Proprio Giada Devittori si sta occupando di questi aspetti: tra il laboratorio zurighese e la clinica di Brissago continua a raccogliere gli input e le osservazioni fornite dai terapisti e dai medici, e poi si confronta con i pazienti e cerca di risolvere le difficoltà che emergono nel relazionarsi con una macchina. 

Niente è lasciato al caso. Non solo perché ci sono procedure ben definite che vengono seguite quando si programma una macchina, ma anche perché si implementano nel robot esercizi neurocognitivi tipicamente usati nella terapia convenzionale. «Per noi è fondamentale anche che il robot sia “user friendly” (facile da usare) – spiega la ricercatrice. – Ho quindi seguito tredici pazienti dopo aver modificato il software del robot per renderlo più intuitivo, e ho verificato che la maggior parte di loro è stata in grado di utilizzare la macchina senza la presenza del terapista, il quale aveva comunque spiegato in precedenza ai pazienti stessi lo svolgimento dell’attività di riabilitazione. C’è stato chi si è mostrato inizialmente spaventato, soprattutto nel caso di una persona anziana, timorosa di non saper utilizzare in modo corretto il macchinario. Eppure - aggiunge Giada Devittori - posso dire che alla fine, dopo che abbiamo spiegato ai pazienti cosa fare con il robot, tutto è andato molto liscio. Fino a oggi abbiamo ricevuto risposte positive sulla usabilità».

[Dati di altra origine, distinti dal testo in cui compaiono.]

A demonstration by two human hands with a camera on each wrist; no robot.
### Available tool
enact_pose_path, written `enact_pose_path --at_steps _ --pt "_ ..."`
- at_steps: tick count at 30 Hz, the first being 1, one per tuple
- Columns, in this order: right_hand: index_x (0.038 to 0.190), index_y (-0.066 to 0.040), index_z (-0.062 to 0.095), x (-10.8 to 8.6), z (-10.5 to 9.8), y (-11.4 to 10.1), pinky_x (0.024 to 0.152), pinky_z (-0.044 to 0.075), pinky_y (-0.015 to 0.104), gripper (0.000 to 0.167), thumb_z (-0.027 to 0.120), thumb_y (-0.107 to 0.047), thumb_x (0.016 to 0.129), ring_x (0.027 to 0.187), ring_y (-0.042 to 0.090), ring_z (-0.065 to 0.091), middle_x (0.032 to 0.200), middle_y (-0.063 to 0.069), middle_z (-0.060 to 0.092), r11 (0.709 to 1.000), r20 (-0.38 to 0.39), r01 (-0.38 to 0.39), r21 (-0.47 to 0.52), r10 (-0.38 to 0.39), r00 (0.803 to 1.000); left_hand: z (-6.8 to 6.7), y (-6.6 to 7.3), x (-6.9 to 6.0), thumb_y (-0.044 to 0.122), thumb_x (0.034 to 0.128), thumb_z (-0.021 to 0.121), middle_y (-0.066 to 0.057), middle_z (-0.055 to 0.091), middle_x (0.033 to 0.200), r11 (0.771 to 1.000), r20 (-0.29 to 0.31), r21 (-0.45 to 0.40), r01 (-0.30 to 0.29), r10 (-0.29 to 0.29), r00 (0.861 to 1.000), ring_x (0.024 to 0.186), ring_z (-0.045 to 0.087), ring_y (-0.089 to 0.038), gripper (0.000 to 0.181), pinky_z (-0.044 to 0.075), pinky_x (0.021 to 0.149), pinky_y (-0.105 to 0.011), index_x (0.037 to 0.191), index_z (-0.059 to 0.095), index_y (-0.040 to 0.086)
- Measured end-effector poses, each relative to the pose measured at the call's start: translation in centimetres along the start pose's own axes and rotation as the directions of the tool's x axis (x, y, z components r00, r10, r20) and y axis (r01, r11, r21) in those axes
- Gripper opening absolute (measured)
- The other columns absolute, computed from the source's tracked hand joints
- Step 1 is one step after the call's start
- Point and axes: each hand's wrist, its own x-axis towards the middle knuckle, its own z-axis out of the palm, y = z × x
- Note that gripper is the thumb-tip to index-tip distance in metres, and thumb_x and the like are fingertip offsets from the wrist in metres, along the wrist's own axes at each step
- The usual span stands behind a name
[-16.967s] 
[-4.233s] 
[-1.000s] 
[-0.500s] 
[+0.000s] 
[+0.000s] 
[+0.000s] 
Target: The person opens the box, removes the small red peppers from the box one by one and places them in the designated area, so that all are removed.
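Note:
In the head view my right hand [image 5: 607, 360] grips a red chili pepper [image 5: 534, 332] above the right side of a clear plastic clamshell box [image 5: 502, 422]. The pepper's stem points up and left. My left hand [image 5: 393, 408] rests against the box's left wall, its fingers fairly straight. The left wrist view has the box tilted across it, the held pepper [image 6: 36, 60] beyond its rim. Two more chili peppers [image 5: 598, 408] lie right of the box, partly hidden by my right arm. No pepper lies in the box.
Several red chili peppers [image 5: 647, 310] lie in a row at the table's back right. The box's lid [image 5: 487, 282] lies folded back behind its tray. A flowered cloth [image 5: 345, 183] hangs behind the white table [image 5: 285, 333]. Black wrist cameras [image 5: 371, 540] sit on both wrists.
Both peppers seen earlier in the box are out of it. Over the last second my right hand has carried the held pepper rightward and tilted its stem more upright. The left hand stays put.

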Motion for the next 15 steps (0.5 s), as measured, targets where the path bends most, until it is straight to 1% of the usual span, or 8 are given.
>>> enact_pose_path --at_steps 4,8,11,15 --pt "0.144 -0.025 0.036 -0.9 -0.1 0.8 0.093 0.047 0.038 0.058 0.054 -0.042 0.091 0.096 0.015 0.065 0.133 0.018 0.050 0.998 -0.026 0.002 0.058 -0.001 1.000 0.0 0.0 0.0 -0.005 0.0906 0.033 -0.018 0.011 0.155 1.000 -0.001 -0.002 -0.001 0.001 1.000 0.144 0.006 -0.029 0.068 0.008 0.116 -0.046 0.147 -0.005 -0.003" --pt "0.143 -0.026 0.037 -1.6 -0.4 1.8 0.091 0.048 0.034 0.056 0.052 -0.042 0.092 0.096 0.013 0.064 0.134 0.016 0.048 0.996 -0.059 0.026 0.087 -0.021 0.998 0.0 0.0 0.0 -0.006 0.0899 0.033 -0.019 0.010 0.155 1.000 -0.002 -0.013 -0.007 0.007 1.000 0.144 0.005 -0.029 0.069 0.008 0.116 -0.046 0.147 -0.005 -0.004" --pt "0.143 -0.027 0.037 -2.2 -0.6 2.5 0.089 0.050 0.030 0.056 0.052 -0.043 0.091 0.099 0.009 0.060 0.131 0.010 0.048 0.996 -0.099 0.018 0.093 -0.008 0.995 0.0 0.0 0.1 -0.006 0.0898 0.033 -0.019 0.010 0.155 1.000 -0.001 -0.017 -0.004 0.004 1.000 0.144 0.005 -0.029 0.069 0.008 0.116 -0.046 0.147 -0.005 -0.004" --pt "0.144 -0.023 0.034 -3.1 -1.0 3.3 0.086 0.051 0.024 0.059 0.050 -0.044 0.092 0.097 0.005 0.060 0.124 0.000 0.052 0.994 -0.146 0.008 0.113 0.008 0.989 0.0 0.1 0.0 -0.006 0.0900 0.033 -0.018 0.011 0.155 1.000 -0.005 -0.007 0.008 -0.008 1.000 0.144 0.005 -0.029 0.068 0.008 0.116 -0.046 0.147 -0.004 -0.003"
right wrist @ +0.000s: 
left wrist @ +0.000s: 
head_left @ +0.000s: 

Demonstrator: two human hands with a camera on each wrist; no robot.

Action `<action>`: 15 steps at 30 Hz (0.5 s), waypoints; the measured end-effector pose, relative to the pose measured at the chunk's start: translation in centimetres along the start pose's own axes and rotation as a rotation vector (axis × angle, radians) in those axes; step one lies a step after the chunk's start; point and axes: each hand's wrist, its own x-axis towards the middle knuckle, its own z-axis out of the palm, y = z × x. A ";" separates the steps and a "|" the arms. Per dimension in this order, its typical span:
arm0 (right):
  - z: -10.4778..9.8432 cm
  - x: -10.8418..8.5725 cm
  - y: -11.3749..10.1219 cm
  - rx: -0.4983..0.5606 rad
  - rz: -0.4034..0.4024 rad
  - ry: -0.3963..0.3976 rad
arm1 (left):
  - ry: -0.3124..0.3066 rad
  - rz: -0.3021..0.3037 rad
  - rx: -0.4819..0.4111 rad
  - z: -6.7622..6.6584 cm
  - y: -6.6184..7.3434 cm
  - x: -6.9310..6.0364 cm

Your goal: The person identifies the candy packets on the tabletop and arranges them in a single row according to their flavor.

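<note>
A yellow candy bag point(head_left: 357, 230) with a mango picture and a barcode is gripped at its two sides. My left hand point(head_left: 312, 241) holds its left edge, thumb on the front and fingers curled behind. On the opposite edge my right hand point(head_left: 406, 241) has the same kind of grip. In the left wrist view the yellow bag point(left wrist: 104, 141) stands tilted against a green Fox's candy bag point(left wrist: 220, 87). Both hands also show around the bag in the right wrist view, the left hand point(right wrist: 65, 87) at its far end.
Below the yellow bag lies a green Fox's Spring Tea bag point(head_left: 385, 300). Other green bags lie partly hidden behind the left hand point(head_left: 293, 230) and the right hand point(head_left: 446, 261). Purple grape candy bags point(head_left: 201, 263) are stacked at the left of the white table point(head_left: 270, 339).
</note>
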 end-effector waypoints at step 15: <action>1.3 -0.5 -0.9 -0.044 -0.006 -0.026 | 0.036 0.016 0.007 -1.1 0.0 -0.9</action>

Il passo finale sarà offrire al paziente di provare la macchina tra le mura domestiche. Non è fantascienza, ma la strada è ancora lunga. «Dal punto di vista “logistico”, oggi un paziente non può portarsi a casa il robot su cui si allena a Brissago, date le grandi dimensioni della macchina – sottolinea Devittori. – Costruito 14 anni fa, il robot è un primo prototipo, lungo ben due metri e alto uno! Però, già per la fine dell’anno prevediamo di sviluppare un robot molto più piccolo, maneggevole, dalle dimensioni domestiche». Un ulteriore aspetto a cui prestare attenzione, chiarisce Lambercy, è che il robot deve essere programmato per riconoscere, quanto più possibile, se il paziente sta svolgendo l’esercizio correttamente, se ci sono dei problemi di postura, se l’arto è sottoposto a uno sforzo eccessivo oppure no. Per fortuna, per far fronte ad alcune di queste problematiche il team dell’ETH, tramite algoritmi che si ispirano alle decisioni dei terapisti, sono già riusciti a implementare una serie di "formule" che permettono di valutare come i pazienti stanno usando la macchina o rispondono alle sue sollecitazioni. Se necessario, l’algoritmo suggerisce anche di fare delle pause...
I ricercatori dell’ETH sperano di poter cominciare presto la valutazione della versione portatile del robot nelle case dei pazienti, e continueranno a sviluppare questa tecnologia in stretta collaborazione con la Clinica Hildebrand di Brissago.